**What is required**
Please write out exactly the lines of the data below from the line holding "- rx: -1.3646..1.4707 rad" through the line holding "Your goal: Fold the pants", and leave out the rest.

START Input records

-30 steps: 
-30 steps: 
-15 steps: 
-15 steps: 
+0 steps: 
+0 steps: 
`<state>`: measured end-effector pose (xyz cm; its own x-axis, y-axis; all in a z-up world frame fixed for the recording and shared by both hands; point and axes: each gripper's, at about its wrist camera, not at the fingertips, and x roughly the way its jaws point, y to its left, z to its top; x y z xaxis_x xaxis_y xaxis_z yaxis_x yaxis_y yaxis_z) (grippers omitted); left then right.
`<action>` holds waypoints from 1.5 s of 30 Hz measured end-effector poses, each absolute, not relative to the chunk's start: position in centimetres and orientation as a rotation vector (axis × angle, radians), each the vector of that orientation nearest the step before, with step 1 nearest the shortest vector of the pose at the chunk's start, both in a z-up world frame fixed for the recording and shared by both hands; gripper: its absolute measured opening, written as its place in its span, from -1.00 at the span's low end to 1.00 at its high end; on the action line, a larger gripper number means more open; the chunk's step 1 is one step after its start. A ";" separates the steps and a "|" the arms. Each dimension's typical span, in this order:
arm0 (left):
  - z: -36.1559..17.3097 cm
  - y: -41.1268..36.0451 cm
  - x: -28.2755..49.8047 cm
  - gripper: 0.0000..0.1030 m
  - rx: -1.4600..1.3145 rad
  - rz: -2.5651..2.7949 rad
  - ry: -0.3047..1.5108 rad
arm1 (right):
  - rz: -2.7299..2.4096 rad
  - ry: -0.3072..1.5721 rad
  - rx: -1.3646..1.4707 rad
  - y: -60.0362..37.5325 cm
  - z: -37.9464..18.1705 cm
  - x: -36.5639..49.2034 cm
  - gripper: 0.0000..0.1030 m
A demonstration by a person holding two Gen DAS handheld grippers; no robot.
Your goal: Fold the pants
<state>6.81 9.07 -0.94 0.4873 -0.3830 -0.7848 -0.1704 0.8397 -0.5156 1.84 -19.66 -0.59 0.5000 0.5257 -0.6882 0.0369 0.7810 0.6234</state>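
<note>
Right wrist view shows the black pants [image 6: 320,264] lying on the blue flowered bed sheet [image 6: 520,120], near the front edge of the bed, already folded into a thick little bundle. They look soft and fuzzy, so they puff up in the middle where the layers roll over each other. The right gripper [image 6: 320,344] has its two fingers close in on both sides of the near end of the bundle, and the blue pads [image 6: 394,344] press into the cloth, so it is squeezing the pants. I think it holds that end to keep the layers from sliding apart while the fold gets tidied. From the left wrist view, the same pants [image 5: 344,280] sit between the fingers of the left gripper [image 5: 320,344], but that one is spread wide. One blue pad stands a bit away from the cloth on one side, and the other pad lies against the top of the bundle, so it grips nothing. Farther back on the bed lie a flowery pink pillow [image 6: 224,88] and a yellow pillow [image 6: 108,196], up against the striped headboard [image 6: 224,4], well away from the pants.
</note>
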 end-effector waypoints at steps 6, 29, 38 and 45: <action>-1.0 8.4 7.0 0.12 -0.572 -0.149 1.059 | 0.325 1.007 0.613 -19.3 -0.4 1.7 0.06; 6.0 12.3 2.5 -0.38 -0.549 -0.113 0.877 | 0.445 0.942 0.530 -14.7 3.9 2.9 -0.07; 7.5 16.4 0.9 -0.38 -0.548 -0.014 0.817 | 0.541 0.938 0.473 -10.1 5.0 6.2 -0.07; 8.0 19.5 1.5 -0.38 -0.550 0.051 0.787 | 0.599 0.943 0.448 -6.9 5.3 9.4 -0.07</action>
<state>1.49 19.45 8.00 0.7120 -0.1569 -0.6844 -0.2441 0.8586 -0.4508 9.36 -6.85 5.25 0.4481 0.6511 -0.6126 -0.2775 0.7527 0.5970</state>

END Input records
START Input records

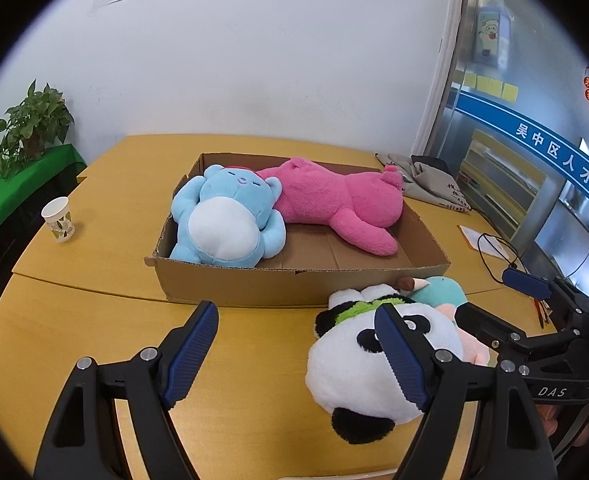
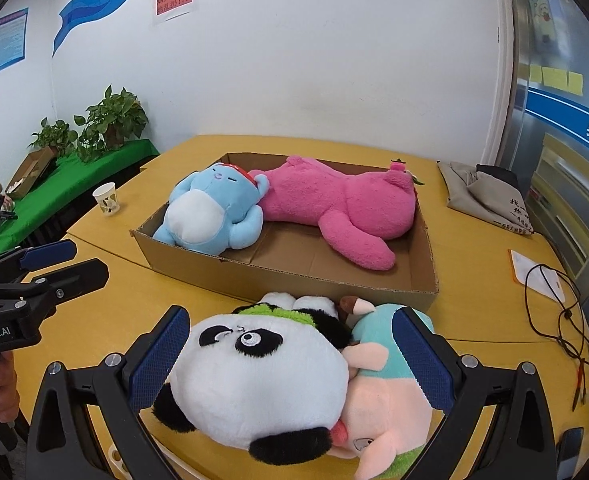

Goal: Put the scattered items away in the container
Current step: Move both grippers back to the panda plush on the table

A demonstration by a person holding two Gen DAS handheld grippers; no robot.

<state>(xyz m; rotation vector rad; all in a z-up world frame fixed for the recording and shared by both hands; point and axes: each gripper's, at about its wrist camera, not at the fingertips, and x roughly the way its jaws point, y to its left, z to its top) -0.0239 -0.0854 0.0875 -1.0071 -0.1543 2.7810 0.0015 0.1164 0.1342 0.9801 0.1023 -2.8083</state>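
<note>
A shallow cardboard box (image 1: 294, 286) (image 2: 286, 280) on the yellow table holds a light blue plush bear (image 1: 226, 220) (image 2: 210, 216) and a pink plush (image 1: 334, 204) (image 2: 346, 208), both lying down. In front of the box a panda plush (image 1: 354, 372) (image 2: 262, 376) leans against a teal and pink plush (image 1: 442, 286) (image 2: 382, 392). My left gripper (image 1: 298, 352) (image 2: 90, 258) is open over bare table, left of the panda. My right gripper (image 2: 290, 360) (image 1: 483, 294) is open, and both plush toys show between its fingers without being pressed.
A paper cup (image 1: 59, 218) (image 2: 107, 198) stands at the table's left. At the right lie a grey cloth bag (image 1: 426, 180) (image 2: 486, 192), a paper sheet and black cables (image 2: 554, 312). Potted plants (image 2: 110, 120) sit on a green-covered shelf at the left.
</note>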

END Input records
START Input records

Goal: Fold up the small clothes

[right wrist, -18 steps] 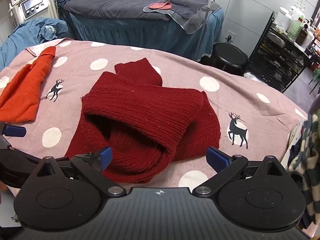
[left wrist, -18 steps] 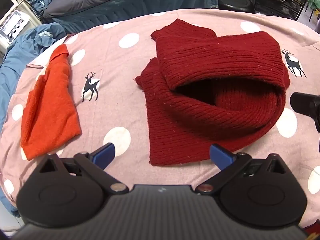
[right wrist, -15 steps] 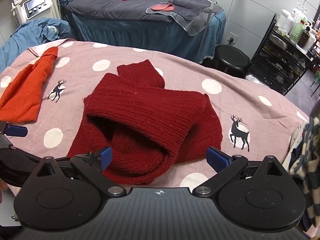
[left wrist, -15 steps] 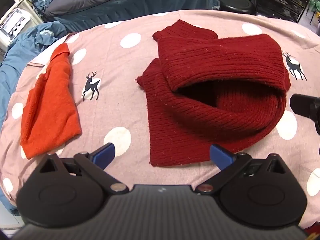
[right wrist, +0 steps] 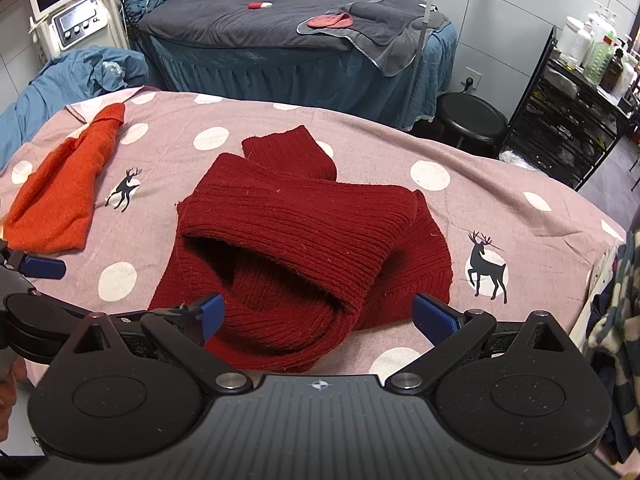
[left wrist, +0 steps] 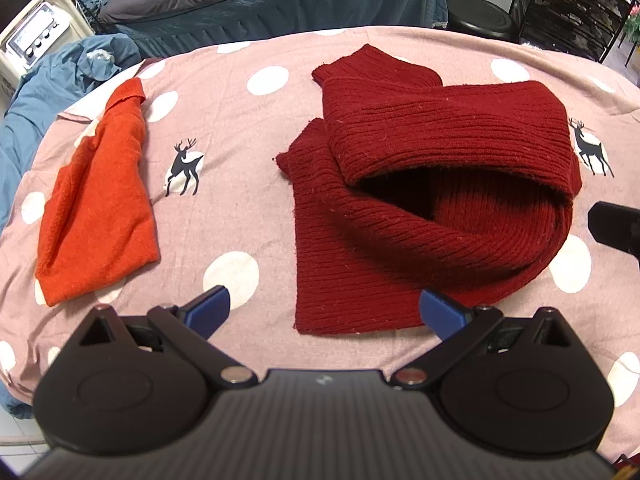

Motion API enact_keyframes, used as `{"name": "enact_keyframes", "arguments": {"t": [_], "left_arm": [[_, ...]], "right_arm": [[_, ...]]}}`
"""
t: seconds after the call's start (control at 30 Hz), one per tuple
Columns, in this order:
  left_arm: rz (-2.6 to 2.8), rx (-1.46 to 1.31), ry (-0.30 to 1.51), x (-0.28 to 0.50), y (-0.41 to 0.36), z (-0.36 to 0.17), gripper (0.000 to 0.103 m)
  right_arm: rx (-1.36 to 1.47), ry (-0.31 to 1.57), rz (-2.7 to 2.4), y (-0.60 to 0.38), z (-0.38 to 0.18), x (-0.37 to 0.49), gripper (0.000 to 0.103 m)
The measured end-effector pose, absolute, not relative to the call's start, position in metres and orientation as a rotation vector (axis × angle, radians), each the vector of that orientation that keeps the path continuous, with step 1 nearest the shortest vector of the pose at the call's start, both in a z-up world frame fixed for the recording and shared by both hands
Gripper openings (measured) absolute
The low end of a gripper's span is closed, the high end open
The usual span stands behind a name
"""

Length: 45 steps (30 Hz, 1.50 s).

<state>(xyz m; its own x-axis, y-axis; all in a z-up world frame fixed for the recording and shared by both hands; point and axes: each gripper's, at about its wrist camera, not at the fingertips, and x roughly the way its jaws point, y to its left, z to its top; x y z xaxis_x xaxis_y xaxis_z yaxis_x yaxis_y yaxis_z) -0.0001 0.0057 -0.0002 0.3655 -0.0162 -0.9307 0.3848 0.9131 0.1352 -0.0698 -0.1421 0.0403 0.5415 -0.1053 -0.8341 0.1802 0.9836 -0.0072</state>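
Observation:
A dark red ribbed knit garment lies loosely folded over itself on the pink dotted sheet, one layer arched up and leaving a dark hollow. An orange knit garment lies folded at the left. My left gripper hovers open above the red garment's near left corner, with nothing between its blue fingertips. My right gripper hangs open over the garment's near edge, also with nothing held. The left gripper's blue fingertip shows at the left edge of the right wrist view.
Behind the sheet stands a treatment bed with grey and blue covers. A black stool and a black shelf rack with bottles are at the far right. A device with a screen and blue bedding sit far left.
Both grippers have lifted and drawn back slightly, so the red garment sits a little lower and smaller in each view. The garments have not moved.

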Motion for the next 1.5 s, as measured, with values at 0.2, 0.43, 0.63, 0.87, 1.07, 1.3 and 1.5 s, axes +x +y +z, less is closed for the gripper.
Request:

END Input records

**Answer section**
  - rx: -1.3646..1.4707 rad
  - y: -60.0362..37.5325 cm
  - z: -37.9464..18.1705 cm
  - x: -36.5639..49.2034 cm
  - gripper: 0.0000..0.1030 m
A demonstration by a person holding two Gen DAS handheld grippers; no robot.
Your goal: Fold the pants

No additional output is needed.